* [TASK TO COMPLETE] In the listing below, which lines contain the string "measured"? Copy them all.

* [DATA EXTRACT]
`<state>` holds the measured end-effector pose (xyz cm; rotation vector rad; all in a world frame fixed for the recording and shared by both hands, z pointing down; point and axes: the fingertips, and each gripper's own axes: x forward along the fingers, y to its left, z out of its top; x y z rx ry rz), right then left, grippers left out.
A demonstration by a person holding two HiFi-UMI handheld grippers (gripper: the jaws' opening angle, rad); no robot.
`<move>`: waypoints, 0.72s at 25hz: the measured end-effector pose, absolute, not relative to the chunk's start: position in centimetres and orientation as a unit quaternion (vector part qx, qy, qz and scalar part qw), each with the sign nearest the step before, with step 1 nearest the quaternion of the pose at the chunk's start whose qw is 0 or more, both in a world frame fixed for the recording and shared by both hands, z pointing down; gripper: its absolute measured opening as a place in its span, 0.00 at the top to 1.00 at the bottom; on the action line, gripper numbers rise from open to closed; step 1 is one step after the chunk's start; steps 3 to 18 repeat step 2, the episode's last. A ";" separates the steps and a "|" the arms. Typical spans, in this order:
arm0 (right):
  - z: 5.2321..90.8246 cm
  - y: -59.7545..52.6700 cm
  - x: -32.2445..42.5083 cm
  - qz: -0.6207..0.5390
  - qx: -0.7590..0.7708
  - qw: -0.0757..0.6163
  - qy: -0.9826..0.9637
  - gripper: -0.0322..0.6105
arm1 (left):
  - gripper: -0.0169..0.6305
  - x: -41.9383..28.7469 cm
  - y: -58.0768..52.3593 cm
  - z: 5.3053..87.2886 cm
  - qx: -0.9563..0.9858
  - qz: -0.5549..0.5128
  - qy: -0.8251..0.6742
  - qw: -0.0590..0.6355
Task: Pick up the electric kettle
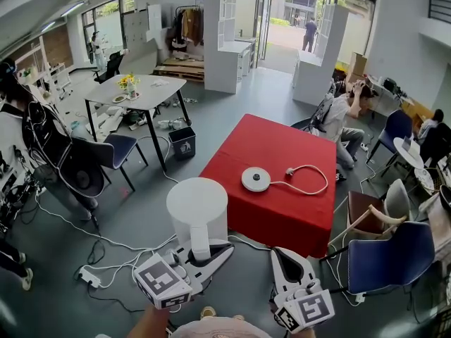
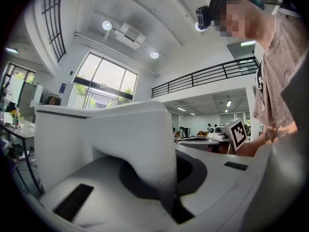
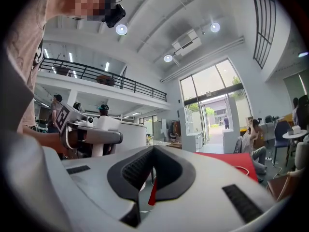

* [WRITTEN ANSWER]
`<state>` holds the measured end-effector pose (xyz cm; rotation vector rad; all in a world frame fixed for the recording and shared by both hands, z pointing down; point and axes: the fingertips, and each gripper's own axes: x forward along the fingers, y to its left, z out of its top; x y z rx ry rz), right then left, grippers left out.
`<move>`: waypoints, 0.72s at 25hz: the measured end-effector pose, absolute, not relative to the chunk's start: position in centimetres and orientation as a unit quaternion (vector part qx, qy, qz and scalar part qw), each with the sign nearest the step before, with step 1 nearest the quaternion of the pose at the chunk's start whose qw is 0 or more, both in a world frame fixed for the recording and shared by both hands, z pointing down; gripper: its absolute measured opening as a place in its span, 0.00 at the top to 1.00 at the bottom; on the action line, gripper numbers rise from open to closed; step 1 is one step after the chunk's start; steps 3 to 18 repeat step 2, the episode's last. A ";" separates the steps and a "|" the arms. Typical spans, in this order:

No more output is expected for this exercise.